The Cole Papers

Turning those stacks of papers into electronic news archives

Technology has never been the pal to librarians that it has been to the rest of the newsroom, because it's never saved as much work.

We've gotten our libraries more or less off paper, onto microfilm and microfiche, which saved space. Did it save anything else? Ask your librarian (but bring a cup of coffee because you'll be there a while).

Then along came the electronic library, and things started to look up -- librarians suddenly found themselves out of the clipping business and into the electronic storage business.

The markers wound up being "enhancers," and once storage was electronic, reporters would do their own searching, freeing up the librarians (who now were busy enhancing).

This actually has happened at a lot of newspapers, more or less. It is progress, and about time.

But what about the old, pre-electronic clips, the flat files, the microfilm? In the trade, these are known as "legacy" archives.

Most papers have a) stored them off-site or b) let them pile up as the world's most historic fire hazard.

A few, like Florida's Fort Lauderdale Sun-Sentinel, have migrated the clips to CD-ROM, with searchable keywords. The Sun-Sentinel is finally digging its way through its 2 million-clip archive; after five years and God knows how many staff and temps, it's within a mere 500,000 clips of the goal.

Suppliers had yet to come up with a way to index these archives that would allow full-text searching. However, we've been watching some dazzling new technologies and we're here to tell you ... they still haven't.

But they're closing in on it.

So don't let the fire inspector cart those bundles off just yet; there's hope on the horizon.

Newsware
The most potent system seems to be Newsware, which starts with a TIFF image of a page, which you get either from your pagination system or by scanning in old newspapers, whether paper or microfilm.

Iota's Smart Image Technology then indexes every word for full-text searching.

The nifty part? When a search stops at a citation, you find it displayed as it was on the newspaper page, pictures, layout, color -- the works.

As of this year, according to Eli Israeli, Iota president, you can even see it in color.

"We just showed the color version at Seybold in San Francisco this year," said Israeli. "It allows you to search stories that have color tint blocks behind them, and it shows them to you in color, so we maintain the original look of the document."

(Careful, though -- if you scanned in only black-and-white, that tint block would come up as black, he said, rendering all the text inside irretrievable.)

Niftier yet, since Iota works from TIF files, text on a map or chart can be searched as easily as that in the news columns, Israeli claimed.

Searching maps and charts? This is too good to be true, particularly if you've ever had to translate electronic tabbed data from typesetting code into something readable by library systems.

Other nifties:

  • Fuzzy logic sharpens searching by "learning" what the searcher is after, based on prior searches.

  • Three OCR engines scan the same TIF file. When they disagree about a letter, they "vote," resulting in higher accuracy.
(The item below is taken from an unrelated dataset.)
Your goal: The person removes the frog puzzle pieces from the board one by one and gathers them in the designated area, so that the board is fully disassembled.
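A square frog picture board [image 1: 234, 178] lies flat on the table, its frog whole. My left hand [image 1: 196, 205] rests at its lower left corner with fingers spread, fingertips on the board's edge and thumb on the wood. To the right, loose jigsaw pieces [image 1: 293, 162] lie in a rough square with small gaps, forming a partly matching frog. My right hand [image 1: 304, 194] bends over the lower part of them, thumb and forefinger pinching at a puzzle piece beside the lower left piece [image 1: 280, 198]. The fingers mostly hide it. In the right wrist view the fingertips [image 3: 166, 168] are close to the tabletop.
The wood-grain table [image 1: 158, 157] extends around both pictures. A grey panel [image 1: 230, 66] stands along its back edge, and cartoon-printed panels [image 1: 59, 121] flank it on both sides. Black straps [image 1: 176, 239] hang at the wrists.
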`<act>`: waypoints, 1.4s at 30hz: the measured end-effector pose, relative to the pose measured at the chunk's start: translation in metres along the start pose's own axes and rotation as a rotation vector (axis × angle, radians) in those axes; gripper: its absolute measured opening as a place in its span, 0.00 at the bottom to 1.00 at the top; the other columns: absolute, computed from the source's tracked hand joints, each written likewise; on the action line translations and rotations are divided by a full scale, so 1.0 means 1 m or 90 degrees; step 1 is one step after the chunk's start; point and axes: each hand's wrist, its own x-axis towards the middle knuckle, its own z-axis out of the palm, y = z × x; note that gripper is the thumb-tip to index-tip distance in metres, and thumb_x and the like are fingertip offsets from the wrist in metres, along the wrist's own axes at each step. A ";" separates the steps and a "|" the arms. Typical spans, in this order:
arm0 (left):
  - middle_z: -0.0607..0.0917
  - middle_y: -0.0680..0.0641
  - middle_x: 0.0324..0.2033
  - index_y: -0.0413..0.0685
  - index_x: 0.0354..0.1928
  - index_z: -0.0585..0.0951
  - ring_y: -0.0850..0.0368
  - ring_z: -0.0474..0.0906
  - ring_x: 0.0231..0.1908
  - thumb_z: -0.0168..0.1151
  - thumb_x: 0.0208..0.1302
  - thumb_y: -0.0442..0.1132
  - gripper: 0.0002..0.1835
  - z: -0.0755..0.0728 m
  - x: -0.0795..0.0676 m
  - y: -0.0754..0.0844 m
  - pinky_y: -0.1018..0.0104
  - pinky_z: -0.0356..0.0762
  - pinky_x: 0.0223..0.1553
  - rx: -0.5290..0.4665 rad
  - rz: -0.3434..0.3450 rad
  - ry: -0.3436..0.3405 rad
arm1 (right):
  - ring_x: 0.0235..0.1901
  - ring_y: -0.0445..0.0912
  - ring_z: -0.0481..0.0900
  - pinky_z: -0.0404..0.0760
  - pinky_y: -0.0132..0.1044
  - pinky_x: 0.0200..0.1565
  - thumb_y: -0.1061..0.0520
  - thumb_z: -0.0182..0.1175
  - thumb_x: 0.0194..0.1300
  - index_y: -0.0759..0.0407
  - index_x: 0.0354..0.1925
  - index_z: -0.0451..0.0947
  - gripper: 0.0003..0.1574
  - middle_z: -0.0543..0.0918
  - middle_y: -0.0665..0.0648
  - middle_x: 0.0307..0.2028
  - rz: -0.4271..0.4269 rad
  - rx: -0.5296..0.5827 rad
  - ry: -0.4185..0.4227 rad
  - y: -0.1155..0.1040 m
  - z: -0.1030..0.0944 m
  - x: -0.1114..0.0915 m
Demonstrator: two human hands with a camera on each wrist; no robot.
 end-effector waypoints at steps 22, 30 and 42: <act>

  • HyperText Markup Language (HTML) is supported, meaning that Iota files will be able to go out on the World Wide Web. (Israeli promised this within "four or five months.")

    Well, then, if Israeli's so smart, why isn't he rich? Why doesn't every newspaper have six of these?

    Here's part of the reason: Iota's technology was encased in a marketing agreement with Hyphen Inc., and was given a Stealth introduction at NEXPO '94 in Las Vegas. Only a few people saw it before Israeli and cohorts hopped a plane out of the country.

    This low-key coming-out party now seems oddly prophetic, since Hyphen itself has since faded from the newspaper supplier scene, leaving Israeli without a marketing organization just when he was turning a demo into a product.

    Penalized half the distance to the goal, Israeli has had to develop smaller marketing channels, mostly in Europe, where his product's ability to run under all European languages (including Hebrew, of course) at least gets the salesman's foot in the door.

    Another part of the reason: Granted, it's a great idea, but how well does Newsware work? Nobody knows for sure, at least on this side of the Atlantic.

    Israeli points to the Palestine Post, which has scanned in 10 years of legacy documents, with the intention of going back 40 years (everything from the '70s onward is electronic).

    He also points to TV Guide of Radnor, Pa., which he claimed had been using Newsware for two months. A call to the magazine revealed that yes, the Newsware system has been in place for a couple of months, but for evaluation only. TV Guide has made no move to buy.

    And, Israeli says, he's been talking with that ubiquitous purveyor of microfilm, microfiche and CD-ROM, University Microfilms Inc. (EMI), about an agreement under which Iota's software would be teamed with hardware from a microfilm scanner manufacturer whose name he would not reveal.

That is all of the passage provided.